- Directed by: Gerry O'Hara
- Written by: James Stevens
- Produced by: Carol Vogel Jesse Vogel
- Starring: Kate O'Mara Paul Freeman Edward Judd
- Cinematography: Ken Hodges
- Edited by: Tony Lenny
- Music by: Pierre Dutour
- Production companies: Playpont Films Mara Company
- Distributed by: Miracle Films
- Release date: 1974;
- Running time: 90 minutes
- Country: United Kingdom
- Language: English

= Feelings (1974 film) =

1974 British film by Gerry O'Hara

Feelings (also known as Whose Child Am I?, Test-tube Baby and Who's Harriet? ) is a 1974 British drama film directed by Gerry O'Hara and starring Kate O'Mara, Paul Freeman and Edward Judd. It was written by James Stevens. Its plot concerns a couple who are unable to conceive a baby and attempt artificial insemination.

==Cast==
- Kate O'Mara as Barbara Martin
- Paul Freeman as Paul Martin
- Edward Judd as Doctor Benson
- Bob Sherman as Michael
- Frances Kearney as Helen Randall
- Ronan O'Casey as John Roberts
- Beth Porter as Mrs. Lustig
- Diane Fletcher as Renate
- Felicity Devonshire as Carrie
- Freda Bamford as Barbara's mother
- Melissa Stribling as Charlotte Randall
- David Markham as Professor Roland
- Sally Faulkner as Mrs. Linden
- Rikki Howard as Michael's Girlfriend
- Jean Gilpin as receptionist

== Reception ==
The Monthly Film Bulletin wrote: "A jolly tone of ludicrous implausibility characterises this saga of the joys and hazards of artificial insemination – frequently undercut by an insidiously condescending attitude towards homosexuality and miscegenation in some ineptly appended subplots.
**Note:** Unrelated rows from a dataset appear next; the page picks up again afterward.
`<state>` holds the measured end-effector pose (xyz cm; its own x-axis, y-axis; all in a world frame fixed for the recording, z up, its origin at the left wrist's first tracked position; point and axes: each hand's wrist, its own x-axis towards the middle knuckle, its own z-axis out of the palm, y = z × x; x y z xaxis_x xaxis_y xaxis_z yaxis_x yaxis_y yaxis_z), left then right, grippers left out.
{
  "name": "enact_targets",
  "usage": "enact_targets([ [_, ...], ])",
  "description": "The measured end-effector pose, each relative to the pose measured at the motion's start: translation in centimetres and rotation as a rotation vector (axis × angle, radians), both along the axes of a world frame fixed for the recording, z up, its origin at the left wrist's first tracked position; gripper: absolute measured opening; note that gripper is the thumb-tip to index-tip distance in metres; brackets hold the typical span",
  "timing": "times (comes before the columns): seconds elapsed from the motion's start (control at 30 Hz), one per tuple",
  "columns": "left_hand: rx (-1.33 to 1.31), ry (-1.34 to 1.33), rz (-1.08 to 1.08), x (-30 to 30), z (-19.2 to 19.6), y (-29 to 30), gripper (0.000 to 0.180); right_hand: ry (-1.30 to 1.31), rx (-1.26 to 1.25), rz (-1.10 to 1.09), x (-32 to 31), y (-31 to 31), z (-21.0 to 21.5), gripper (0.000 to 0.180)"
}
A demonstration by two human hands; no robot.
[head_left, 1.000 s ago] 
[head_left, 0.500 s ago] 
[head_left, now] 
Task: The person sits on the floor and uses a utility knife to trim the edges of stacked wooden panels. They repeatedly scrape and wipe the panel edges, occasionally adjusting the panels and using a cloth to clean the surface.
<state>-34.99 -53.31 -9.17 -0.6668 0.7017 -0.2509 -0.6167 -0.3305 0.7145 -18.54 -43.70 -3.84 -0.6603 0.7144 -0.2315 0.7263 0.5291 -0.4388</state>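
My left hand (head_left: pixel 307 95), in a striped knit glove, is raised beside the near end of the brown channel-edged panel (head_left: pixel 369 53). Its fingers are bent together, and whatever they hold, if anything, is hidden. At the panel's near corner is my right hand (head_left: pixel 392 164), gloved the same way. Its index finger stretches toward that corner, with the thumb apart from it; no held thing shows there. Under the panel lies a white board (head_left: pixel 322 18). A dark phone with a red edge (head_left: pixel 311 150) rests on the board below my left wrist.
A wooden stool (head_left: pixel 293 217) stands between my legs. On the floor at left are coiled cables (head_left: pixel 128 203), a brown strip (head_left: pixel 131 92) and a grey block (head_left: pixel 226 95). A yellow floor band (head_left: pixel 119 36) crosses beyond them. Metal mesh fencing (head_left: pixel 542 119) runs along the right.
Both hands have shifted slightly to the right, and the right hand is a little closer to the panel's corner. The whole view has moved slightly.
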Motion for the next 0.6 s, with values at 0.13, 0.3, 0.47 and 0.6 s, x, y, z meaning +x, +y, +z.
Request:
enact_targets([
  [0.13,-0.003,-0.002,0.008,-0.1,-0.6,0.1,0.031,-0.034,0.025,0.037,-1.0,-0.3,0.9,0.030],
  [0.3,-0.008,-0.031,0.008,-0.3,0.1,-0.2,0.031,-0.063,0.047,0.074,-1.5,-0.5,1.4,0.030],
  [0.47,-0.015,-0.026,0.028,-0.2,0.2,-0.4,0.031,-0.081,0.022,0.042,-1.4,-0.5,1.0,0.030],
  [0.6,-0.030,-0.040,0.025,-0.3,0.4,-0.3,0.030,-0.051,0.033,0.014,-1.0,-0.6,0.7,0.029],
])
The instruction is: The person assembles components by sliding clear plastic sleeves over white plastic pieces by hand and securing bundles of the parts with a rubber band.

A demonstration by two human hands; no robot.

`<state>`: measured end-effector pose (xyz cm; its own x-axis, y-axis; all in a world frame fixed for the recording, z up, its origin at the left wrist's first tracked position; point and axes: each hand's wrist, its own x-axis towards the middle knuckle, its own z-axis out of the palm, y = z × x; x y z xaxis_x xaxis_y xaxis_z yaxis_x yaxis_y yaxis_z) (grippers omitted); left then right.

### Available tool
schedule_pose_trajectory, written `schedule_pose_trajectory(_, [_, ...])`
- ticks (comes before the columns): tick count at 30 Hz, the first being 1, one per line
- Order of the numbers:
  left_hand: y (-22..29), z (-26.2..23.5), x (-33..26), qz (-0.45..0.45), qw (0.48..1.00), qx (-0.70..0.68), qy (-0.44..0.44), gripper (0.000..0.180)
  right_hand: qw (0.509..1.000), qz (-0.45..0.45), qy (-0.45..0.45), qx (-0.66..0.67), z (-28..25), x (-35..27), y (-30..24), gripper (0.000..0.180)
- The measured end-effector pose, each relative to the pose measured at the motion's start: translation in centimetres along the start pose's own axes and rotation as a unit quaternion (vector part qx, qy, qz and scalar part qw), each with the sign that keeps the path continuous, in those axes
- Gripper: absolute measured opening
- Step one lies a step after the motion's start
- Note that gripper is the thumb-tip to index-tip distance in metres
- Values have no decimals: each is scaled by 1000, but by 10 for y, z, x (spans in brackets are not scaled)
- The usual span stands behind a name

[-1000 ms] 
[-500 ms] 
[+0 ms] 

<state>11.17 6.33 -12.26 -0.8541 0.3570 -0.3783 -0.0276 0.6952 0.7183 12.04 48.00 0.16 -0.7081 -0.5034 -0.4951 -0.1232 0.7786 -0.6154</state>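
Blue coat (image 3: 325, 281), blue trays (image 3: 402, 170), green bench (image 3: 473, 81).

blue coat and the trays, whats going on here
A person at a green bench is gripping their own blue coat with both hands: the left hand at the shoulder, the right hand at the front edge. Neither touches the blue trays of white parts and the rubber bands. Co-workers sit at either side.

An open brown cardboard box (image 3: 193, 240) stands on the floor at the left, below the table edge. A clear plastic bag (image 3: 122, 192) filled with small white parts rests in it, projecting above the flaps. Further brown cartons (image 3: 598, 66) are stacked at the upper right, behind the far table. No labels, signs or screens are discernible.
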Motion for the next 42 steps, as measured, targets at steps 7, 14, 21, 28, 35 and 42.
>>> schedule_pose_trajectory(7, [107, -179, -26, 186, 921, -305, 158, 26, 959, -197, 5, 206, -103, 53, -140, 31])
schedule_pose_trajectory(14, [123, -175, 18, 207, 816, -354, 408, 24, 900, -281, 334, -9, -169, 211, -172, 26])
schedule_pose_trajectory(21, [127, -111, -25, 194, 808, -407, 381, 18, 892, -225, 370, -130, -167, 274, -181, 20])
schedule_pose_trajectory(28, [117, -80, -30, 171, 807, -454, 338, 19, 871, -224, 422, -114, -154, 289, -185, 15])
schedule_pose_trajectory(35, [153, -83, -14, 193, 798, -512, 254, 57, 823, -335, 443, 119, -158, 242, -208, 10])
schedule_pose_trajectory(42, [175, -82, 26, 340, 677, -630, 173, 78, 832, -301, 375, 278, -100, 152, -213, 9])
Benson ponderously discusses the dangers of fatherless parenthood before half heartedly inseminating a lesbian; and Helen awkwardly proffers an abortion to a white dope-smoking hippy who has accidentally received the sperm of an 'African donor' ("Oh my God, that's wild!" exclaims the girl, who later philosophically decides to have the baby). The burden of James Stevens' script, which seems to have been culled from an awkwardly dispassionate Fifties sex manual, falls on the uneasy principals, Kate O'Mara and Paul Freeman, who between sessions of grim-faced copulation cope as best they can with such lines as, "Every time we make love I feel like some sort of sperm-disposal machine, not a woman"."